A 2011 law shifted the panel's burden, making it easier to reject updates (like electrical efficiency and safety requirements) than to accept them. Following that, the latest round of suggested code updates was rejected en masse.

The wholesale rejection has prompted an outcry from code officials, safety experts, and manufacturers, who say regular code updates mean safer buildings and are a boon to the safety-assurance industry.

"You just can't just say we're never going to adopt the new codes," said Rep. Bill Keller (D-Philadelphia). "And that's the way it looks like it's going.

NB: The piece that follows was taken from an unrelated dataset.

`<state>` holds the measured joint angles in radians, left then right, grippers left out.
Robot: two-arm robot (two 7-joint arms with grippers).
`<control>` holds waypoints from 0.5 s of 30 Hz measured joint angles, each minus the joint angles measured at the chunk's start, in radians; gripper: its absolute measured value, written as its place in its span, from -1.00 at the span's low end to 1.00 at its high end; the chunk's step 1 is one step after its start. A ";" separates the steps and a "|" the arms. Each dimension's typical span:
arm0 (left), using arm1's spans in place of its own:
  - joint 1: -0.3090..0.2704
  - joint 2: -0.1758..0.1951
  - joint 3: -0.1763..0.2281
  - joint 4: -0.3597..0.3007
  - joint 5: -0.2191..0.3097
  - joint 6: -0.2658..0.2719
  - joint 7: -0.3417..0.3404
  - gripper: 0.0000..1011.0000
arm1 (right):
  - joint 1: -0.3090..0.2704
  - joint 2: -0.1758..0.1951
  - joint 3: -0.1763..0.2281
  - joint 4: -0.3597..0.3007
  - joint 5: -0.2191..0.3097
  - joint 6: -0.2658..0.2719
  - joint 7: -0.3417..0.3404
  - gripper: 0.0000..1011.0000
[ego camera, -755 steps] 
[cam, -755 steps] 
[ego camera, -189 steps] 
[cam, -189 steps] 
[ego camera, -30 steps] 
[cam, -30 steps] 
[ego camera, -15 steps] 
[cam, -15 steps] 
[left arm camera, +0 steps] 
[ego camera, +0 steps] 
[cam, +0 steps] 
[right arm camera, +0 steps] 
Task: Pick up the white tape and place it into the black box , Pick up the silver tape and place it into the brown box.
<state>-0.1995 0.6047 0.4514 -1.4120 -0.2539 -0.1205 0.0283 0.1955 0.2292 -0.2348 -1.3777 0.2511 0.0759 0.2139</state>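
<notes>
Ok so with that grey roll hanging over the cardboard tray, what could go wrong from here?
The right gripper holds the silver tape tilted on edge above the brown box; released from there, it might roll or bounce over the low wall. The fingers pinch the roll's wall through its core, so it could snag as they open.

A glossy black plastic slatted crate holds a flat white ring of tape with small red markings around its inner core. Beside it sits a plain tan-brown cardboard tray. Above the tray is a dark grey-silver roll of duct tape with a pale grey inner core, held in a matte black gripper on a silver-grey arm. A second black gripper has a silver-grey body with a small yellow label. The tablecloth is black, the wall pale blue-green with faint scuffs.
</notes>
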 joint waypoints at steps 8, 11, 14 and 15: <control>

But builders often equate code updates with additional costs. Frank Thompson is a residential builder himself and chairman of the Review and Advisory Commission that considers updating building codes in Pennsylvania. He told the House Labor and Industry Committee he wouldn't like to see the panel reject all code updates again - but he thinks the adversarial stance to updated codes is appropriate.

"I think we've seen the pendulum swing to both extremes," Thompson said, "and what I'd like to see in 2015 is probably not adopt everything and probably adopt a lot of things."

It's not clear how the differing interests here will strike a balance. Builders are pushing for less frequent consideration of code updates. Code experts say technology is advancing too quickly for such an approach, and manufacturers agree, adding that frequent and regular dialogue on code updates is important.

The proposal the jump-started the conversation about code updates appears to be dead on arrival. There's broad consensus that the bill to change the approval process for different parts of the building codes would lead to massive confusion, because of the way different pieces of the codes fit together.